··· Task input ···

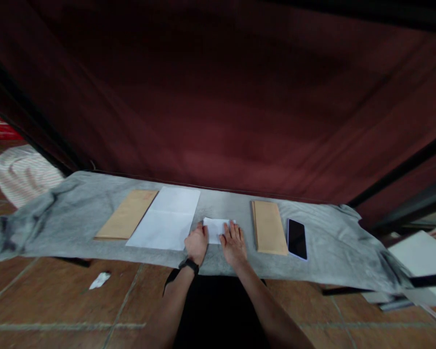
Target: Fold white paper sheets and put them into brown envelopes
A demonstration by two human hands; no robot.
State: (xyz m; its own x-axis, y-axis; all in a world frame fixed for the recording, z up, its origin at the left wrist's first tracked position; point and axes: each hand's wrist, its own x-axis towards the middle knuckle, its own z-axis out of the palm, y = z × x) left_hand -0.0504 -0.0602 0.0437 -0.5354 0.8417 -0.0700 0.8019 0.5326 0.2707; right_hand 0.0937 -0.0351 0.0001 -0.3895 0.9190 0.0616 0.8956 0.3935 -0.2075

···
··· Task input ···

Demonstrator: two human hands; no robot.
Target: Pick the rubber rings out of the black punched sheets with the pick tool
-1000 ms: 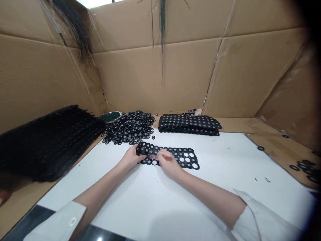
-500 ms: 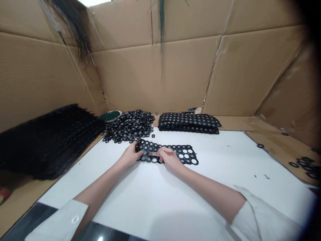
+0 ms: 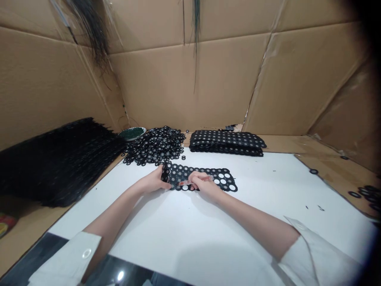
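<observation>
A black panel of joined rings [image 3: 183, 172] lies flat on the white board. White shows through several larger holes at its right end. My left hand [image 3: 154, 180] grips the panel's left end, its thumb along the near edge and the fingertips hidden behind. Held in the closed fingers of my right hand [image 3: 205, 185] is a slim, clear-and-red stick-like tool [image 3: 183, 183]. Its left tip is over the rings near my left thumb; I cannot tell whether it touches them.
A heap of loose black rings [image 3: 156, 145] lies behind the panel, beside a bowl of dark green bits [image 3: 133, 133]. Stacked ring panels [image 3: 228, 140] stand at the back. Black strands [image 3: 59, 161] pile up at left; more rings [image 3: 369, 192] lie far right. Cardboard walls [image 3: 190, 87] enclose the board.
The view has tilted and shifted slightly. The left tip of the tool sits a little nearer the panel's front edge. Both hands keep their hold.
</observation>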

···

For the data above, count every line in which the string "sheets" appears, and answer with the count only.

2